Abigail Stocker: “The Alliance Half summer camp has taught me that there is more to a child than just their behavior. I have learned about their hardships and have grown rather close to some of them these past five weeks. We provided health education classed on how to maintain a healthy lifestyle, including proper food choices and the recommended amount of physical exercise. Adolescence is such an important age to instill the significance of these healthy habits.”

 

Empowerment and Initiative at Sixth Street Shelter

Student Interns: 
Anne Kearns, DeSales University Division of Nursing
Arysa Molina, Marywood University, School of Social Work

Academic Preceptor: 
Mary Ellen Miller, PhD, RN, APHN-BC, DeSales University

Community Preceptors: 
Kristine Blasco, Shelter Director, Sixth Street Shelter
Megan Brehm, Counselor, Sixth Street Shelter

Community Site: 
The Sixth Street Shelter is a nonprofit organization and a subsidiary of the Community Action Committee of the Lehigh Valley (CACLV).
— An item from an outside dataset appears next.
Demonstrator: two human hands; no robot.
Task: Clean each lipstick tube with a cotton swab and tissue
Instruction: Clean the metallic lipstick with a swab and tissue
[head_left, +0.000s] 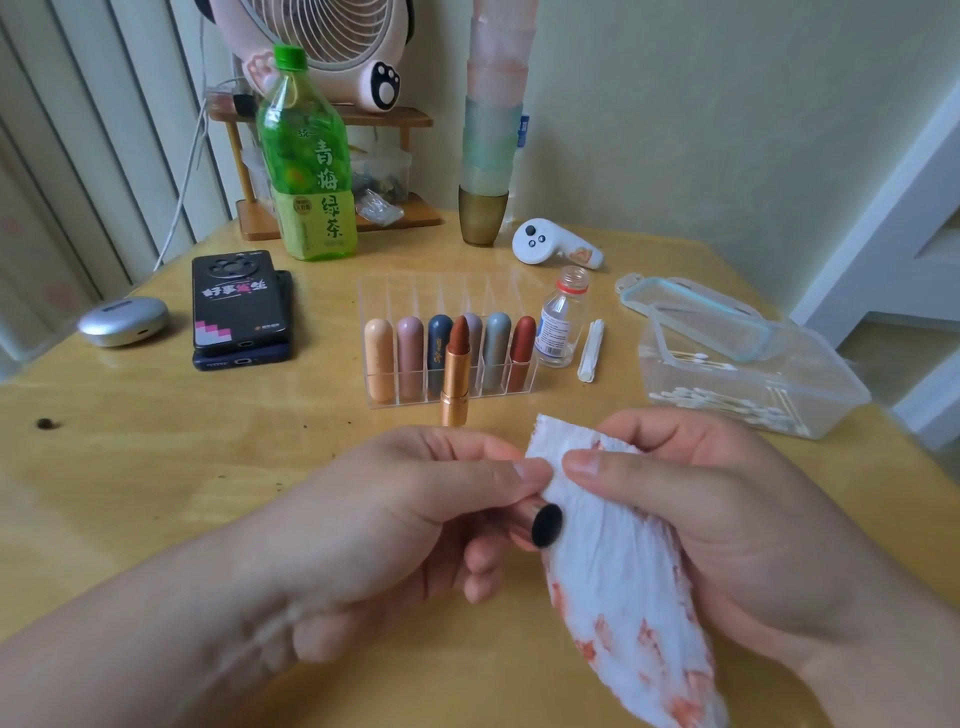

The shelter’s primary focus is to provide housing for families and to offer intensive case management. Case managers assess residents’ needs and plan, implement and evaluate weekly and long-term goals. They monitor residents’ progress and facilitate interprofessional communication. View Community Partner Web Site

BTG Focus Areas (adapted from Healthy People 2010 and 2020):
Health-Related Quality of Life and Well-Being; Heart Disease and Stroke; Maternal, Infant and Child Health; Mental Health, Oral Health.

Project: 
The Bridging the Gaps student interns participated in several projects during the seven weeks at the Sixth Street Shelter. They led meetings about oral health and cardiovascular health, where they created teaching materials, distributed dental care supplies, discussed stress, tobacco cessation, heart-healthy nutrition and took blood pressures. They participated in case meetings and assisted residents with résumé writing, housing searches, job applications, childcare and welfare benefits applications, and thorough case management. They worked with the community through client contact at the front desk, answering the phone, and working at the shelter’s weekly food pantry. They facilitated recreational activities for the residents through the Family Resource Center and facilitated a yoga class for parents.

Intern Statements:
Anne Kearns: “Through this internship, I have become a better listener, a more passionate worker, and far more aware of many issues facing the community. I learned about casework, how to advocate for clients, and so much more. Most of all, I learned from the residents here, from their struggles, their goals, their stories, their resilience. Their stories will forever be in my heart and be a driving force for me to continue to pursue justice and equality and strive to empower all I encounter both in my professional career and my life as a whole.”

Arysa Molina: “I am incredibly fortunate for the opportunity to have learned an immense amount from the counselors, staff, and residents of the Sixth Street Shelter. I was able to help homeless families on their journey to self-sufficiency while providing case management, and that was truly rewarding. Meeting the residents and hearing their stories drove home the importance of the work that organizations such as the Sixth Street Shelter do in continuing the fight for fairness and human rights, while being kind and empathetic. This summer will be etched in my memories, and I thoroughly enjoyed working directly in the community.”